Une « urgence […] absolument coupante, décisive, décisoire, déchirante » : telle serait toujours, selon Jacques Derrida, la « loi de la décision », c’est-à-dire aussi, par réciproque, celle de la réflexion. Nous ne pensons (délibérons, réfléchissons, préparons) qu’au bord extérieur de cette urgence, dans une forme de relation déliée, excluante même, à l’imminence de l’événement.

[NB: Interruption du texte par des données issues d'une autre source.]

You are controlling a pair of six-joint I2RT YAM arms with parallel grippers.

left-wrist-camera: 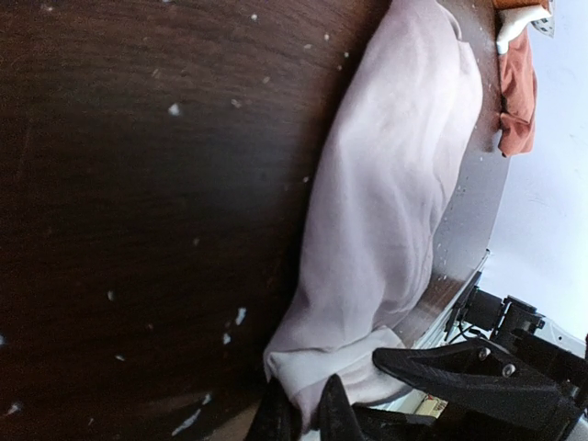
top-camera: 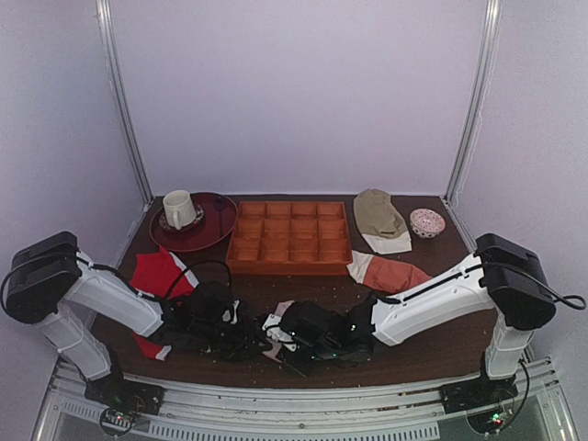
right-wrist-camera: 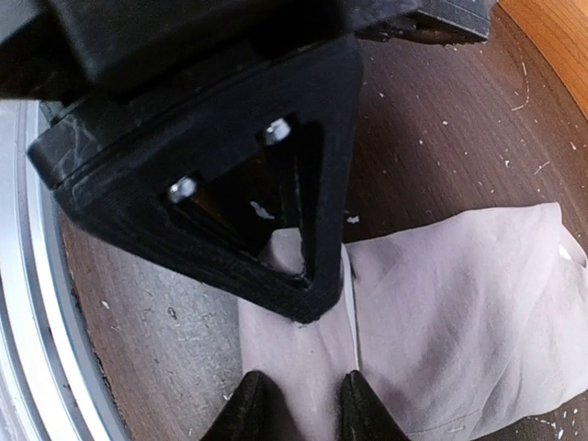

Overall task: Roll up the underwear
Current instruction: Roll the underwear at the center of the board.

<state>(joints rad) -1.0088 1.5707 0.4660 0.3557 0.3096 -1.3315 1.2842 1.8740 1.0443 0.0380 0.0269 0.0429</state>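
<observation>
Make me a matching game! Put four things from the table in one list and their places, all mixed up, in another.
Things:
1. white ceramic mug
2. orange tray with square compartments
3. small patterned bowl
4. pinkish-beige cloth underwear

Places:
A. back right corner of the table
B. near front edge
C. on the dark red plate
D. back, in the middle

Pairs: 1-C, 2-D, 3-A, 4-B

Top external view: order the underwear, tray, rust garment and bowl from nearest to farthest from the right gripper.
From the right gripper:
1. Underwear, between its fingertips, front centre.
2. Tray, just behind, centre.
3. Rust garment, right of the tray.
4. Bowl, back right corner.
</observation>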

Le terme de « transition » n’apparaîtra que plus tard, à la suite d’une lecture complexe de Carl Schmitt. Mais il se lit sans mal en creux de ce passage : notre condition temporelle d’êtres pensants est d’être abandonnés « sans même une transition » à l’urgence de l’instant que nous essayons de préparer et pour lequel nous inventons des transitions.

Ce paradoxe est peut-être banal mais le formuler m’apaise et me soutient. C’est qu’il existe une scène terrifiante que Derrida ne semble pas ici explicitement envisager : celle d’un moment dans l’histoire où il n’y aurait plus que l’imminence, où « la science » et « la conscience » paralysées par la gravité de l’urgence auraient décidé de se suspendre et de ne plus border « l’instant de la décision ».

« Il n’est plus temps de prendre son temps » : à cet égard, cette phrase témoigne encore d’une forme de confiance face à l’imminence (la confiance, pour le moins, de notre propre présence face à l’urgence, de ce qu’elle peut nous apprendre). Son message est impatient mais elle prend tout de même le temps de se dire. Elle condamne la lenteur de nos efforts de transition mais sa condamnation est elle-même lente, elle-même une manière de transition.